In order to more clearly illustrate the embodiments of the present invention or the technical solutions in the prior art, the drawings needed to be used in the description of the embodiments or the prior art are briefly introduced below, and it is obvious that the drawings in the following description are some embodiments of the present invention, and it is obvious for those skilled in the art to obtain other drawings based on the drawings without creative efforts.

Fig. 1 is a schematic flowchart of a method for distributed monitoring of an operating state of a cloud access controller according to an embodiment of the present invention;

fig. 2 is a schematic diagram of a system for distributed monitoring of an operation state of a cloud access controller according to an embodiment of the present invention.

Detailed Description

In order to make the objects, technical solutions and advantages of the embodiments of the present invention more apparent, the technical solutions of the embodiments of the present invention will be described clearly and completely with reference to the accompanying drawings of the embodiments of the present invention, and it is obvious that the described embodiments are some, but not all embodiments of the present invention. All other embodiments, which can be obtained by a person skilled in the art without any inventive step based on the embodiments of the present invention, are within the scope of the present invention.

The embodiment of the invention provides a distributed monitoring method for the running state of a cloud access controller. Referring to fig. 1, the method includes the following steps:

step S1: the cloud access controller is provided with a plurality of monitoring processes, wherein one monitoring process is a current monitoring process, and the rest monitoring processes are backup monitoring processes.

In the embodiment of the invention, the cloud access controller is a distributed system consisting of a plurality of servers and a plurality of service modules.

The cloud access controller is provided with a plurality of monitoring processes, preferably, the number of the monitoring processes is three, and the monitoring processes are respectively deployed in three different servers. At the same time, only one monitoring process is operated as the current monitoring process, and other monitoring processes are used as backups.

Step S2: and establishing a root node for monitoring the current monitoring process in the distributed processing framework, and establishing a child node under the root node.

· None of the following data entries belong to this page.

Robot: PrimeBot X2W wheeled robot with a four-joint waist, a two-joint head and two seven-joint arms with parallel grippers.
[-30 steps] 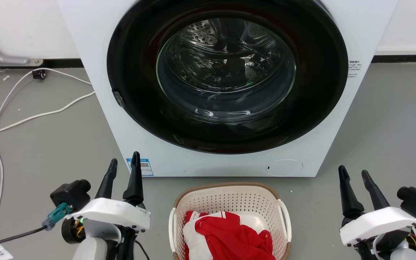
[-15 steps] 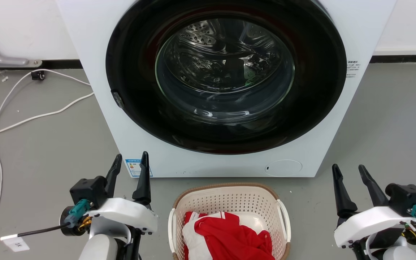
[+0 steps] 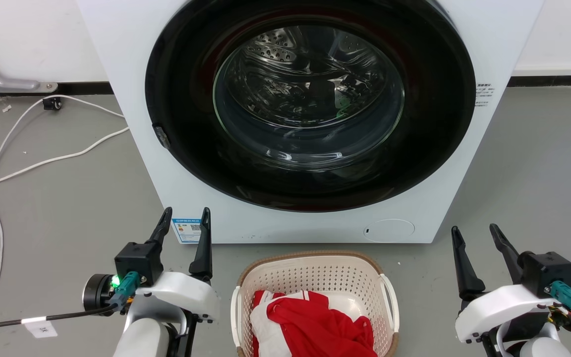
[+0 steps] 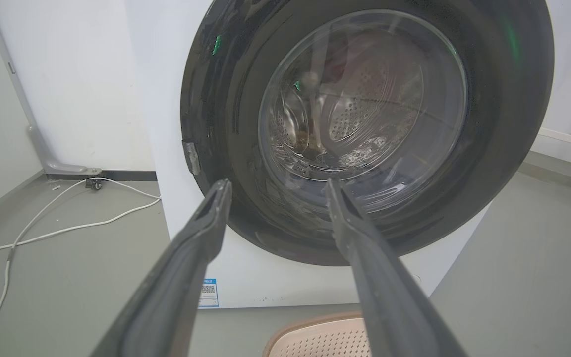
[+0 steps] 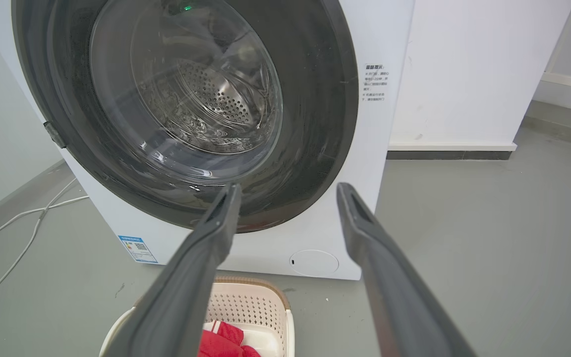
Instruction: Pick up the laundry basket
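Note:
The laundry basket (image 3: 315, 270), cream and perforated with a brown rim and white side handles, stands on the floor at the bottom centre of the head view, right in front of the washer. Red and white clothes (image 3: 310, 322) lie inside it. My left gripper (image 3: 185, 219) is open, held above the floor to the basket's left. On the basket's right my right gripper (image 3: 476, 234) is open too. Both are apart from the basket. The left wrist view catches the basket's rim (image 4: 315, 332) under the open left gripper (image 4: 275, 186). Below the open right gripper (image 5: 288, 191) the right wrist view shows the basket (image 5: 246, 305).
The white washer (image 3: 132, 89) with its dark round door (image 3: 310, 104) shut stands just behind the basket. White cables (image 3: 42, 161) run over the grey floor at the left. Grey floor (image 3: 538, 163) spreads right of the washer.
Both grippers have turned about their wrists and moved slightly inward toward the basket, the left one also a little forward. The basket has stayed put.

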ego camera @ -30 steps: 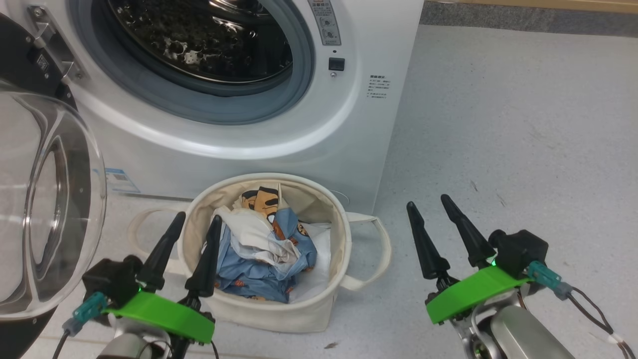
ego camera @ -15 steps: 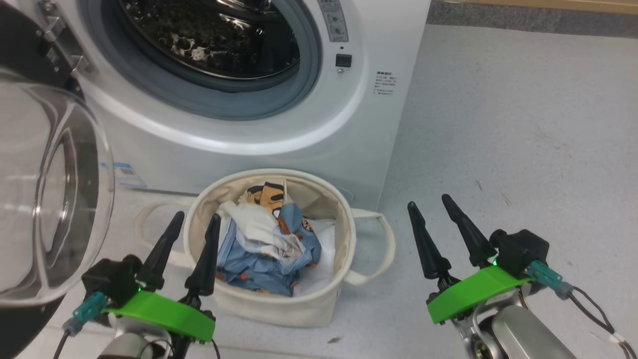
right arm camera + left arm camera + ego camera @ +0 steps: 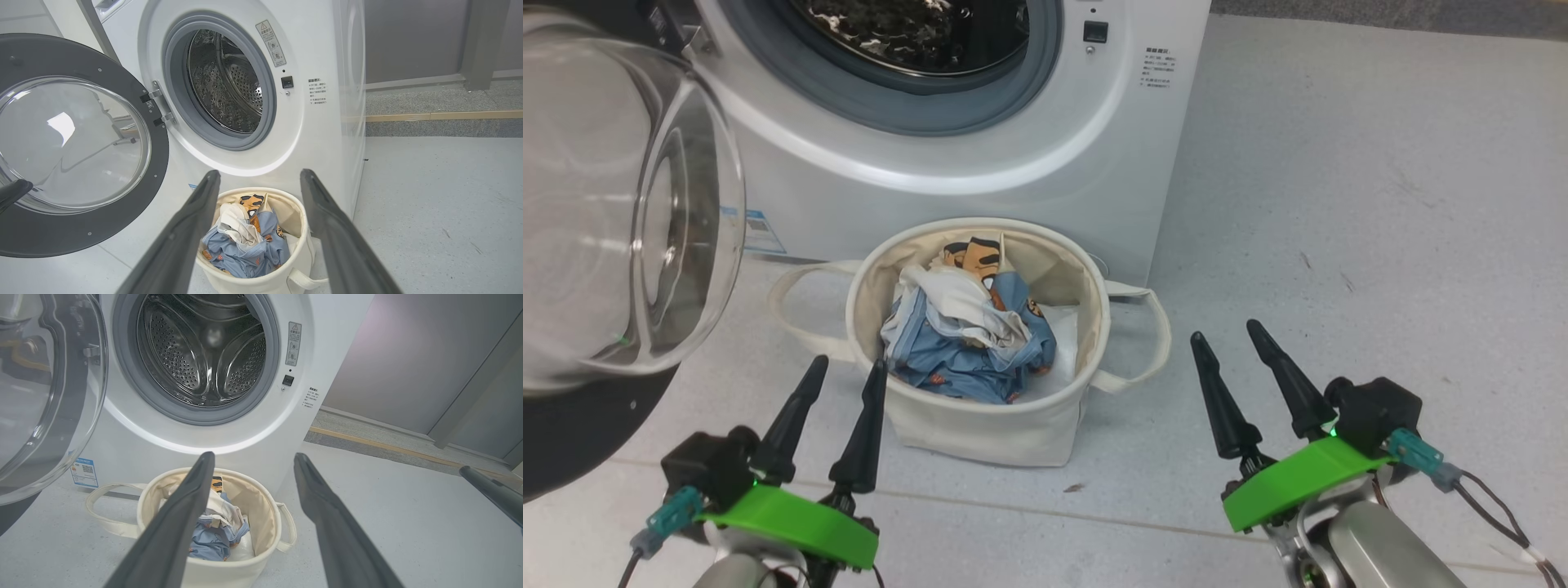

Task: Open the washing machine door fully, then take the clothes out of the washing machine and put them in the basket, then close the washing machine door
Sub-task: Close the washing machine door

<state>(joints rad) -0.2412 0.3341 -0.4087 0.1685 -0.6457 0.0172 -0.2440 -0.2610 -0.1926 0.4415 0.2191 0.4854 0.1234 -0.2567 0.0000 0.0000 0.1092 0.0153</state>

In this embodiment, the distributed processing framework is based on ZooKeeper, which is a distributed application program coordination service of an open source code, and can provide a consistency service for distributed applications, and is mainly used to solve the problem of data management in distributed applications, for example, the provided functions include: unified naming services, state synchronization services, cluster management, management of distributed application configuration items, and the like. In addition, the ZooKeeper can also provide data storage based on a directory node tree mode similar to a file system, and is mainly used for maintaining and monitoring state change of stored data. By monitoring these data state changes, data-based cluster management can be achieved.

A permanent node monitor is created in the ZooKeeper, and the permanent node monitor is used as a root node for monitoring the current monitoring process.

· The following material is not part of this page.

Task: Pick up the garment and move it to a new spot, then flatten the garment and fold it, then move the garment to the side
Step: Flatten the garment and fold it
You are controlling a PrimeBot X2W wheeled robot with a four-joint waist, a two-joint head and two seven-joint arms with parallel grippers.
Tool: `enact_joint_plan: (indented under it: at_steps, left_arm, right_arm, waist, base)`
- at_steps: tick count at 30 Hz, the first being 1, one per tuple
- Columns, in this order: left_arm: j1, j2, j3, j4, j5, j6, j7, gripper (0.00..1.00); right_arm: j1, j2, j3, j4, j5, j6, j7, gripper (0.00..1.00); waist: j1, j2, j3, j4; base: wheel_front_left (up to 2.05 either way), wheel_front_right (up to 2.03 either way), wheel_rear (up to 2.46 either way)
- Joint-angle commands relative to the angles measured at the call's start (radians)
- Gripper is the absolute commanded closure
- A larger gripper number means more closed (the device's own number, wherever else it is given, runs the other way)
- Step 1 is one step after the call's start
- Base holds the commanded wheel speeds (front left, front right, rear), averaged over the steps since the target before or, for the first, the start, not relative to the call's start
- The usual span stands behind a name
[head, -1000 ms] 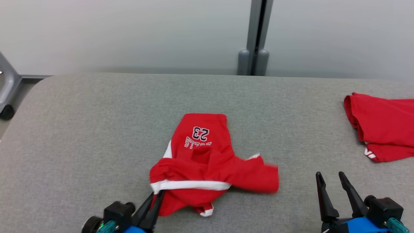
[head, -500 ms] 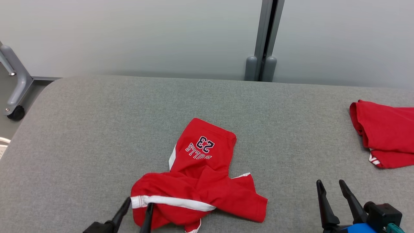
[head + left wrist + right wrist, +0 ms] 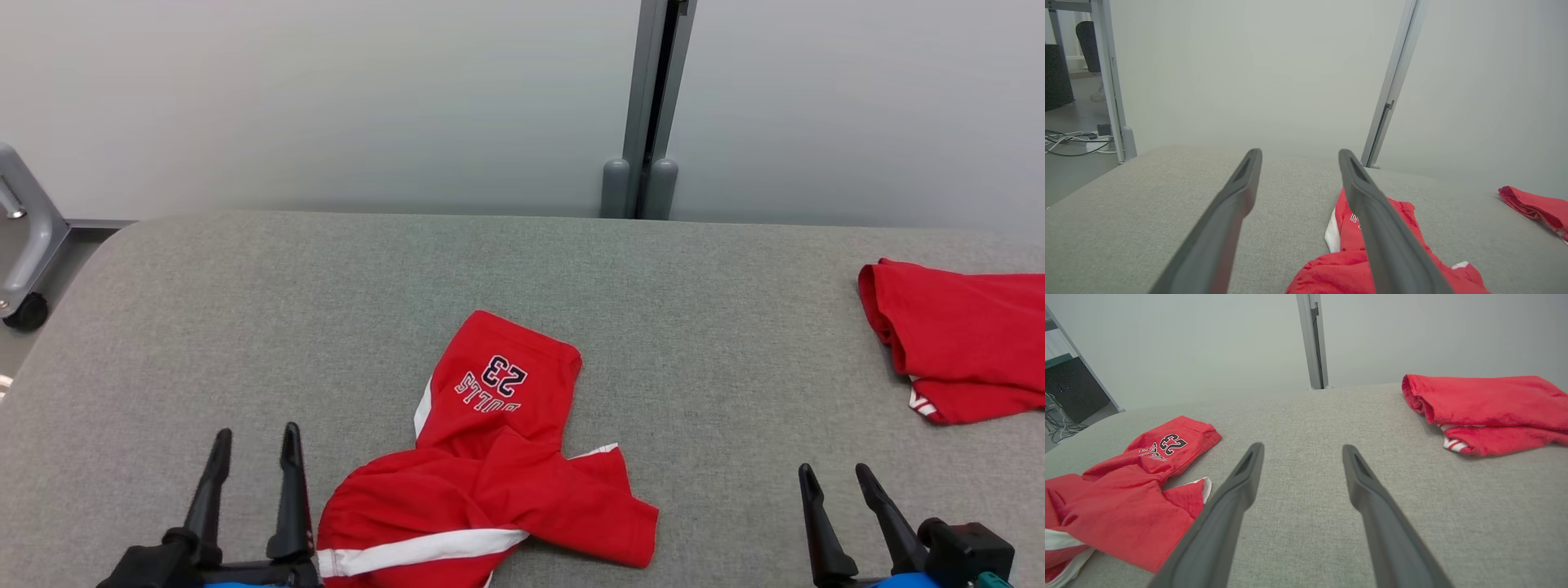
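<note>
- The work surface (image 3: 245, 327) is a wide pad covered in grey woven cloth, with a rounded far-left corner.
- The red garment (image 3: 490, 490) lies crumpled on the near part of this surface, a little left of the middle. One leg, printed "23" over "BULLS", points toward the wall. A white band runs across its near end.
- The left gripper (image 3: 255, 430) hovers low at the near left. Its two dark fingers are spread apart with nothing between them. It sits just beside the garment's white-banded end, and I cannot tell whether the inner finger touches the cloth.
- The right gripper (image 3: 834, 468) is at the near right, well apart from the garment. Its fingers are likewise parted and empty above bare grey cloth.
- A second red piece of clothing (image 3: 955, 343) lies bunched at the far right edge of the surface.
- Behind the surface stands a plain pale grey wall (image 3: 326, 98). An upright metal post (image 3: 649, 98) divides it.
- At the far left, a grey frame leg (image 3: 33, 229) ends in a black caster (image 3: 24, 310) on the floor (image 3: 1069, 171).
- In the left wrist view, cables (image 3: 1069, 141) trail across that floor.
- In the right wrist view, a dark cabinet (image 3: 1073, 388) stands beyond the surface's left end.
</note>
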Motion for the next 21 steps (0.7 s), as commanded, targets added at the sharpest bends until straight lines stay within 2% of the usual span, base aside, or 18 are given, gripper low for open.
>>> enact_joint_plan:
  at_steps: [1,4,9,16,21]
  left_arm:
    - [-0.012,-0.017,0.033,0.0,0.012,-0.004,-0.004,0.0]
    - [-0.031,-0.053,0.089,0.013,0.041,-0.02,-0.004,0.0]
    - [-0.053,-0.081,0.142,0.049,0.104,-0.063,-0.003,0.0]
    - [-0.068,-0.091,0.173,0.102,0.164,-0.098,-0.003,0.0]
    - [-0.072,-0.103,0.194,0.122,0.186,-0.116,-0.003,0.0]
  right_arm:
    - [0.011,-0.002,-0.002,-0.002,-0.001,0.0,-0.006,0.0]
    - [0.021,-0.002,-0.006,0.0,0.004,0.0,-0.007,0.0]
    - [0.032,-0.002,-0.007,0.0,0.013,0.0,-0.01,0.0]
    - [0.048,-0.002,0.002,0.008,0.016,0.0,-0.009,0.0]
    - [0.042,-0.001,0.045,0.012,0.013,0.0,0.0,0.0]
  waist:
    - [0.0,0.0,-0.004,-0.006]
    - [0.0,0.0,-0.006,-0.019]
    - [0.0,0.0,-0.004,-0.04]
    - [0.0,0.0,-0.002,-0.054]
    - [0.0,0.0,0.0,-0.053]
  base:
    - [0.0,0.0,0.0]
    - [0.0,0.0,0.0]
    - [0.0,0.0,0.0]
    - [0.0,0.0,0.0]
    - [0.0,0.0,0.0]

After the monitoring process is started, a temporary node/monitors/monitor-process ID-is created under the permanent node monitors, namely, a child node of the root node, and meanwhile, the child node is set as a sequence value self-increment node, and the ZooKeeper automatically adds a sequence value to the last of the name of the child node, for example, the sequence value of the child node in the root node is the sequence value of the previous child node plus 1.

Step S3: according to a preset rule, the distributed processing framework distributes monitoring authority to child nodes under a root node, and the child nodes with the monitoring authority monitor the current monitoring process.

In the embodiment of the present invention, the preset rule for allocating the monitoring right is:

acquiring sequence values of all child nodes under a root node, and judging whether the sequence value of the current child node is minimum in the sequence values of all the child nodes;

if so, the distributed processing framework allocates a monitoring authority to the current child node with the minimum sequence value, and the current child node starts a monitoring current process after acquiring the monitoring authority;

if not, setting a state monitoring callback in the previous child node by the current child node, for example, if the sequence value of the current child node is 2, setting the state monitoring callback on the child node with the sequence value of 1; judging whether the sequence value of the previous child node is the minimum in the sequence values of all the child nodes; until determining the child node with the minimum sequence value under the root node as the current child node; and the distributed processing framework allocates monitoring authority to the smallest child node in the sequence value, and the child node starts a monitoring current monitoring process after acquiring the monitoring authority.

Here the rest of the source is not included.